Other surgical options include an overlapping sphincter repair, a dynamic gracilloplasty and a variety of synthetic anal sphincter devices and injection of various sphincter-bulking materials. These techniques have varying success rates and also varying levels of risk9,10,11. They tend to be used either after SNS has failed or in specific situations. When all other treatment fails or as a primary treatment in certain situations a colostomy is the treatment of choice. This will cure incontinence and in some situations is an excellent treatment; however it is often declined due to social reasons.

Conclusion

Faecal incontinence is common and can have a devastating effect physically, psychologically and socially. In the majority of cases it is well treated by conservative measures and biofeedback therapy. If symptoms then persist referral to specialist clinic is indicated for specific investigations and specialist treatment. Currently sacral nerve stimulation is the treatment of choice in the majority of cases.

References

  1. Perry S, Shaw C, McGrother C, et al. Prevalence of faecal incontinence in adults aged 40 years or more living in the community. Gut 2002; 50:480.

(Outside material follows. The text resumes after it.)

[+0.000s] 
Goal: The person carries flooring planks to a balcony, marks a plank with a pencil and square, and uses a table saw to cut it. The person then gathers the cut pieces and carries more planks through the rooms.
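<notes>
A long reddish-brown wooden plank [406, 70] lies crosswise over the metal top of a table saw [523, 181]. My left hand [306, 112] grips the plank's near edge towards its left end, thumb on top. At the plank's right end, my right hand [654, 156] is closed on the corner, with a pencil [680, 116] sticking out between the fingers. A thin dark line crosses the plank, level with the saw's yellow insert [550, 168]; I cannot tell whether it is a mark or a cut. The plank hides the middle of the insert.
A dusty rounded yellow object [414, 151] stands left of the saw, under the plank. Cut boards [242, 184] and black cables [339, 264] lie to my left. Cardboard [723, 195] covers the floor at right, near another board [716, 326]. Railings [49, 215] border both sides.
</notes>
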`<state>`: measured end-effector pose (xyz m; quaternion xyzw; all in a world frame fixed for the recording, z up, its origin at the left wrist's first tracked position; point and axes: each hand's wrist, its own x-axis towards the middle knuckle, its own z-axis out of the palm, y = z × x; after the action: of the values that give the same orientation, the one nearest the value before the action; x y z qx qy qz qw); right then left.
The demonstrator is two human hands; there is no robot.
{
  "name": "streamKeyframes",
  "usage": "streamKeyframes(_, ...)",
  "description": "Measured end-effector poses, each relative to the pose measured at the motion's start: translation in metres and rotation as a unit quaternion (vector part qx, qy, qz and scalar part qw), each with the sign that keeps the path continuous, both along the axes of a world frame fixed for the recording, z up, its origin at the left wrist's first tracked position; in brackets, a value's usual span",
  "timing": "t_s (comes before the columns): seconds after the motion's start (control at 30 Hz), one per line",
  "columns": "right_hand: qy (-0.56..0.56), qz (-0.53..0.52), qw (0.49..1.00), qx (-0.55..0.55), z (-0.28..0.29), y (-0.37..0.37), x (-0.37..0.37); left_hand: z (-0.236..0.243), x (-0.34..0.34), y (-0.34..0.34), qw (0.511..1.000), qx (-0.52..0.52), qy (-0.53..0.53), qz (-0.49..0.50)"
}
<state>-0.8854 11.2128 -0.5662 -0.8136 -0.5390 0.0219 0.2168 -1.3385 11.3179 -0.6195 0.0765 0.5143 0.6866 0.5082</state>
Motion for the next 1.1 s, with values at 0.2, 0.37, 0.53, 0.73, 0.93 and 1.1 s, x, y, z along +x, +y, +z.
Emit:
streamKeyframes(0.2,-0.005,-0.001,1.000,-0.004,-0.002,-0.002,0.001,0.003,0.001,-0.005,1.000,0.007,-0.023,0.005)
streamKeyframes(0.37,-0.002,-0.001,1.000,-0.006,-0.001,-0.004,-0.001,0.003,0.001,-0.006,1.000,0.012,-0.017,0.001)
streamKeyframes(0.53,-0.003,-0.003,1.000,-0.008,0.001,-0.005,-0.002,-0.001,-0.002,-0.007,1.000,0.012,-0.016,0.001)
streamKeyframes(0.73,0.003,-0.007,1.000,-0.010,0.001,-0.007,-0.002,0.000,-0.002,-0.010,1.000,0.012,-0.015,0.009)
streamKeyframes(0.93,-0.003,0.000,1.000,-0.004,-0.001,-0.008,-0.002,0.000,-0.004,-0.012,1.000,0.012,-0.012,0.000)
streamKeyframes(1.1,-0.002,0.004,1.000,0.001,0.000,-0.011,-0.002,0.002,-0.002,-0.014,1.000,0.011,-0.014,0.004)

  2. Drossman DA, Li Z, Andruzzi E, et al. U.S. householder survey of functional gastrointestinal disorders. Prevalence, sociodemography, and health impact. Dig Dis Sci 1993; 38:1569.

  3. Whitehead WE, Borrud L, Goode PS, et al. Fecal incontinence in US adults: epidemiology and risk factors. Gastroenterology 2009; 137:512.

  4. Nelson R, Furner S, Jesudason V. Fecal incontinence in Wisconsin nursing homes: prevalence and associations. Dis Colon Rectum 1998; 41:1226.
     
  5. Norton C, Whitehead WE, Bliss DZ, Harari D, Lang J Conservative Management of Fecal Incontinence in Adults Committee of the International Consultation on Incontinence. Management of fecal incontinence in adults. Neurourol Urodyn. 2010;29(1):199-206.

  6. Rao SS, American College of Gastroenterology Practice Parameters Committee. Diagnosis and management of fecal incontinence. American College of Gastroenterology Practice Parameters Committee. Am J Gastroenterol 2004; 99:1585.

  7. Dudding TC, Lee EM, Faiz O, Pares D, Vaizey CJ, McGuire A and Kamm MA Economic evaluation of sacral nerve stimulation for faecal incontinence. British Journal of Surgery 2008; 95:1155-1163.

  8. Mowatt G, Glazener C, Jarrett M. Sacral nerve stimulation for faecal incontinence and constipation in adults. Cochrane Database Syst Rev 2007; :CD004464.

  9. Malouf AJ, Norton CS, Engel AF, Nicholls RJ, Kamm MA. Long-term results of overlaping anterior anal-sphincter repair for obstetric trauma. Lancet 2000;355:260-265.

  10. Baeten GMI, Bailey HR, Bakka A, Belliveau P, Berg E, Buie WD et al. and the Dynamic Graciloplasty Therapy Study Group. Safety and efficacy of dynamic graciloplasty for fecal incontinence: report of a prospective, multicenter trial. Dis Colon Rectum 2000; 43: 743-51.

  11. Maeda Y, Vaizey CJ, Kamm MA. Long-term results of perianal silicone injection for faecal incontinence. Colorectal Dis. 2007;9(4):357-361.